Are Traditional Classrooms Killing Creativity?

14 May

From Steve Jobs’ legacy of innovation to Google’s crazy “Moonshots,” America prides itself as a country where anything can be possible.   Creativity is increasingly valued in the business world as well as the arts.  In a 2010 IBM poll, 1,500 CEOs identified creativity as the best predictor of future success.

However, even as interest in creativity is rising, creativity in youth is dropping off. Kyung Hee Kim, a professor at the College or William and Mary, documented a continuous decline in creativity among American schoolchildren over the last two or three decades.*  According to Kim’s research, all aspects of creativity declined, but the biggest decline was in the measure called Creative Elaboration, which assesses the ability to take a particular idea and expand on it in an interesting and novel way.**

What’s causing the decline?  The academic environment, far from fostering creativity, often squelches it.  Innovation thrives in open environment, without restrictions.  Time limitations, admonitions to “do it right,” and graded performances all drive students down a narrow path of performance.

Dr. Elad Segev shares how when students were told, “finish the drawing the right way to get one point,” they almost universally drew simple houses.  The belief that there was one right answer drove them to look for the simplest, most universally acceptable drawing.  Later, when simply told “finish the drawing,”  they produced a much greater variety of drawings.

You can see a similar result with time pressure.  Children who had to finish immediately went for the simple solution, versus those that had the luxury to try out another idea.

This echoes Sir Ken Robinson’s famous TedX lecture, where he shares how we are educating people, “out of their creative capacities.”  Children are prepared to be wrong, so they have the capacity to be creative–if you’re petrified of getting the wrong answer, you’ll never come up with anything new.  Now think about the message we send with standardized testing.

This is a tricky subject, because we would never want to say that there’s no such thing as a wrong answer.  If you measure the support beams for a house incorrectly as a contractor, you have a pretty big problem.  Same thing if you translate a legal document incorrectly as a lawyer, or don’t understand how drugs interact as a pharmacist.  But we put a lot of emphasis on questions with one right answer up until children are 18 (or 21), and then throw them into an adult world where, for many problems, there are no right answers.  Sometimes there aren’t even clear problems–it’s the really creative folk who become “problem finders” and figure out that there’s a better way.

How can we foster creativity?  Giving students access to space and materials that they can use to create is one way.  Makerspaces are opening up all over the country, and they provide children with the tools, time, and space to work on the kind of projects that have been pushed out of most classrooms.

Design challenges also give students the opportunity to be creative, and to work together in a group-worthy task.  In this challenge, elementary students must design a car that will land “in the zone” when the launch it, as well as a background story.  The challenge combines engineering, creativity, and teamwork.

Even more “traditional” subjects, such as writing, can be approached in a more open-ended way.  Consider the difference between giving students a traditional prompt, “write a 5-paragraph essay on your favorite summer activity, due tomorrow” (controlling the subject and the format) with a workshop-type approach to writing: “take two-four weeks to work on a piece about a moment in your life that stands out” (open timeline, subject, and form.)  No one is suggesting we don’t teach children some rules within the open structure–complete sentences, paragraphs that make sense, cutting out empty filler–but there’s room for creativity even as you teach the basics.

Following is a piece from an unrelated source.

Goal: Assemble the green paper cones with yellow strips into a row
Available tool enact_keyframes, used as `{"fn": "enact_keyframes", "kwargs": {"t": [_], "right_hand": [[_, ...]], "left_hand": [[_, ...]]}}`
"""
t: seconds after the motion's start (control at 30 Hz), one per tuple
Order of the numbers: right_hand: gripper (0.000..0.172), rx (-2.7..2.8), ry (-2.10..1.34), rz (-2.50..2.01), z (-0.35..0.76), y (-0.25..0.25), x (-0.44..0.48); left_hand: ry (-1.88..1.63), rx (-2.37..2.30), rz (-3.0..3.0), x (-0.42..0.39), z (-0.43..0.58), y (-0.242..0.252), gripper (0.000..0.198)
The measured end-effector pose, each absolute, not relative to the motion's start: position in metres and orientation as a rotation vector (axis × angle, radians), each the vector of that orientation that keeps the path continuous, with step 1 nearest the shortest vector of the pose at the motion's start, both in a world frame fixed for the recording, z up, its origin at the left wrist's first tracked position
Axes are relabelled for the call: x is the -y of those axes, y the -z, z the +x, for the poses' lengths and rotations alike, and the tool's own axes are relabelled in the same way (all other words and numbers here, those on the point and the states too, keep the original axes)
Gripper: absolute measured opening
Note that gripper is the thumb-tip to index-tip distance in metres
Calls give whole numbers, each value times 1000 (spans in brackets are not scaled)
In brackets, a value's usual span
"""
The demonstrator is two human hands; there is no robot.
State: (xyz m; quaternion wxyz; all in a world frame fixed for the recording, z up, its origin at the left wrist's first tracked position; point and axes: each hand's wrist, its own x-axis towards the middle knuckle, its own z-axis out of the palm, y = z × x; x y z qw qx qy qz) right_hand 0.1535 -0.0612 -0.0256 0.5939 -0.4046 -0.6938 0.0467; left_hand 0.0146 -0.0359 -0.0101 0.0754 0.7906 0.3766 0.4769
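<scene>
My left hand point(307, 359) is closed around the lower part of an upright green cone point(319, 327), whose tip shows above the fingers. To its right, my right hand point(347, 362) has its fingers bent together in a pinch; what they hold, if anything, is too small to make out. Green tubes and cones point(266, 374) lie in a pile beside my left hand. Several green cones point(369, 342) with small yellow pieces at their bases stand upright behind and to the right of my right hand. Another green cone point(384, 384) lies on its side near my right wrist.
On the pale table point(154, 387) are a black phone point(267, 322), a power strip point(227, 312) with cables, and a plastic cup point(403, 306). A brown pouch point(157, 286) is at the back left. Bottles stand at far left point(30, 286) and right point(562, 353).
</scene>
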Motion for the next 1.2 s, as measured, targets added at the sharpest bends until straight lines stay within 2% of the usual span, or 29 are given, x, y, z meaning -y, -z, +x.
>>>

There’s a happy compromise between rows of students reciting “2+2=4” and a free-for-all chaos of children working on projects that might be inventive, but seem to impart few skills (the skeptic’s picture of “open” schools.)  I bet if we were creative, we could find it.



*Kyung Hee Kim (2011). The creativity crisis: The decrease in creative thinking scores on the Torrance Tests of Creative Thinking. Creativity Research Journal, 23, 285-295.